See In the Matter of Southern Institute of Business and Technology, U.S. Dept. of Ed., Docket No. 90-62-ST (May 28, 1991), and In re Hartford Modern School of Welding, U.S. Dept. of Ed., Docket No. 90-42-ST (Jan. 31, 1990).
         
FINDINGS

I FIND the following:

Beth Rochel disbursed Pell Grants to students who were ineligible to receive them because they were enrolled in high school.

Beth Rochel violated record-keeping requirements by establishing and maintaining erroneous records.

There is insufficient evidence to show that Beth Rochel did not meet standards of financial responsibility.

Beth Rochel breached its duties as a fiduciary.

Beth Rochel's participation in federal student financial assistance programs under Title IV of the Higher Education Act of 1965, as amended, should be terminated.

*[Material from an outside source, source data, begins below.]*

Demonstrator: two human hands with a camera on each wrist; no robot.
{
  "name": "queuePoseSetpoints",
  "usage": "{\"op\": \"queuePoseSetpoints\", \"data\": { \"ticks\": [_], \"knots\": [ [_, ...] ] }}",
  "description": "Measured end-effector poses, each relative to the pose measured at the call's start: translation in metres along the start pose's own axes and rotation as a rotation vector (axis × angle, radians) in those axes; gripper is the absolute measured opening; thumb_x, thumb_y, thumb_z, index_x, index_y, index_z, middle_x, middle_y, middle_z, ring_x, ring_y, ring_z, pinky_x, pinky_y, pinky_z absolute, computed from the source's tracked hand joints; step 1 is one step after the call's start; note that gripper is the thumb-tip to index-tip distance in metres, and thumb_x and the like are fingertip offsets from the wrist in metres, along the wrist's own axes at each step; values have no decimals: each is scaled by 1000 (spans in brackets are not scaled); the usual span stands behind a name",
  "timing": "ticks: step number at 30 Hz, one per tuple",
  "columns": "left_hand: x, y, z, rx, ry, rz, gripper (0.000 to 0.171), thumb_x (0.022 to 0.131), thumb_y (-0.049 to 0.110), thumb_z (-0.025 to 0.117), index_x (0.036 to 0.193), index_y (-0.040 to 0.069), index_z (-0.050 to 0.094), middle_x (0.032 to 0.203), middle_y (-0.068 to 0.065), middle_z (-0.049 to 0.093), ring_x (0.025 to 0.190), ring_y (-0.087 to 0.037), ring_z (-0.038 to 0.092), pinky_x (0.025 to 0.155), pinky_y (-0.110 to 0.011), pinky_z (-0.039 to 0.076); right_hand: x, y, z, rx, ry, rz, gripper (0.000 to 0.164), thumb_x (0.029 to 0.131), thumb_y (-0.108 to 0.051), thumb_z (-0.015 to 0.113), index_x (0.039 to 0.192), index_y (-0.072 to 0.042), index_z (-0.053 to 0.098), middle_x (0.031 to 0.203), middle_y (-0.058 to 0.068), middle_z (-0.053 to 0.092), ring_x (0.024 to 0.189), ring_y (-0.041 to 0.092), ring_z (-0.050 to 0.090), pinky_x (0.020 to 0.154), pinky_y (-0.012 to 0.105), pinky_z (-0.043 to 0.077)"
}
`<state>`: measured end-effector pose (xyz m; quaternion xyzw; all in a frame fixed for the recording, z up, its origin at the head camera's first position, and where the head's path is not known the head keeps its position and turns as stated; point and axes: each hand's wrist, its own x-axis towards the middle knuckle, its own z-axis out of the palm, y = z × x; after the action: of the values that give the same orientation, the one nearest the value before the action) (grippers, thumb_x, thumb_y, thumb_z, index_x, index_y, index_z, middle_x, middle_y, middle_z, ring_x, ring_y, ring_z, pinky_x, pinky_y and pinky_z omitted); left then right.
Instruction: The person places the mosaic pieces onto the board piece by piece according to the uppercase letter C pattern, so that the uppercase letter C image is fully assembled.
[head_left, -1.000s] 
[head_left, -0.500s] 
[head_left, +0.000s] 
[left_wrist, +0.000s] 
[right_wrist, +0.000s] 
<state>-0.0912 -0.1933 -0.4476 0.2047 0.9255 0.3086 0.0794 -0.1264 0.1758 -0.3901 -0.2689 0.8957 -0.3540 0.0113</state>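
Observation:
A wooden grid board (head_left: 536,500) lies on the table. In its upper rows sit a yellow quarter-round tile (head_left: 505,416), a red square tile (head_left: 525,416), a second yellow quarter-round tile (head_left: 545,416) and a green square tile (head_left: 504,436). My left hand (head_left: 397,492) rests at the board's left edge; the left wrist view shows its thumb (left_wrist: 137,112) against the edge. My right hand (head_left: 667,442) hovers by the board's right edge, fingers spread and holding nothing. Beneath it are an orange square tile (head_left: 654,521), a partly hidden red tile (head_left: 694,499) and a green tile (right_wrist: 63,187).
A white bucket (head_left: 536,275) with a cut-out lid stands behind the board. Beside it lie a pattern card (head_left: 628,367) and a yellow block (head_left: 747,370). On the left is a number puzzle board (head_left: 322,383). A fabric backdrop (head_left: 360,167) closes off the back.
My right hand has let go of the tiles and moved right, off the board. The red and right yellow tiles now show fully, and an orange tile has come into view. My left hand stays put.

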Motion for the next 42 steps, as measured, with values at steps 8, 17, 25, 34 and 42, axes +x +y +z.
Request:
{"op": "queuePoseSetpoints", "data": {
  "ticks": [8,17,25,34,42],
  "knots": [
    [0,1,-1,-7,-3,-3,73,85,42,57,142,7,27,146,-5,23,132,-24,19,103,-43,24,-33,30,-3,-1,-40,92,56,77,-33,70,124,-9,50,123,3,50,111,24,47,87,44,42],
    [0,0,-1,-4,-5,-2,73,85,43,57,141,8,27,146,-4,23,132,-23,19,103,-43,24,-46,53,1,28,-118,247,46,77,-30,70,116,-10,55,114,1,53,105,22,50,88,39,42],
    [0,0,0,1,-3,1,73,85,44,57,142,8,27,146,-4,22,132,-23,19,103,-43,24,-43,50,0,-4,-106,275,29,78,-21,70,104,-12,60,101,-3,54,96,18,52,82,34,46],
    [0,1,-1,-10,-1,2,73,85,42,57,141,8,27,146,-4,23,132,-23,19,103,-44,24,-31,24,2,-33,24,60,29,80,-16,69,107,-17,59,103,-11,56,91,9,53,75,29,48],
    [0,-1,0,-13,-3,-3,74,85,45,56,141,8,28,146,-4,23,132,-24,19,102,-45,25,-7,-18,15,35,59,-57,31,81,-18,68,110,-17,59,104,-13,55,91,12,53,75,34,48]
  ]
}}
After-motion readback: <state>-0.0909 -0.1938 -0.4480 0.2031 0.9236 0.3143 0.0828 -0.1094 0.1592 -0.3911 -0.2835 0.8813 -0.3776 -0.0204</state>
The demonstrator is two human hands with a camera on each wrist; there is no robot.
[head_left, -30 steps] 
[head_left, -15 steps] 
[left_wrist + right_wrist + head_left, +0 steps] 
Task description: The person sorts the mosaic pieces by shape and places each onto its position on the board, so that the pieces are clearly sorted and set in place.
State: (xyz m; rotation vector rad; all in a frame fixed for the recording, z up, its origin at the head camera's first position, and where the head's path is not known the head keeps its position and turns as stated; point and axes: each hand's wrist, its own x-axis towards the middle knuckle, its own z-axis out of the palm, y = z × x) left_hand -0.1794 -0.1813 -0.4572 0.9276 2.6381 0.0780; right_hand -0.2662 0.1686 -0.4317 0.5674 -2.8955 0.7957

A fine of $74,000 is warranted against Beth Rochel.

ORDER

On the basis of the foregoing it is hereby-

ORDERED, that the eligibility of Beth Rochel to participate in the student financial assistance programs under Title IV of the Higher Education Act of 1965, as amended, is terminated.

ORDERED, that Beth Rochel immediately and in the manner provided by law pay fines in the total amount of $74,000 to the United States Department of Education.

Judge Ernest C. Canellos

Issued: October 20. 1993
Washington, D.C.


Footnote: 1    1 I have reviewed the decision in the appeal of Bnai Arugath Habosem, Docket No. 92-131-ST, and find it clearly distinguishable. There, the school discovered its erroneous payment of Pell Grants to students enrolled in high school, and attempted to return the funds to ED, prior to its program review. Also, there was no evidence that the school was receiving state aid for the students as secondary school enrollees at the same time they were being given Pell Grants as postsecondary students.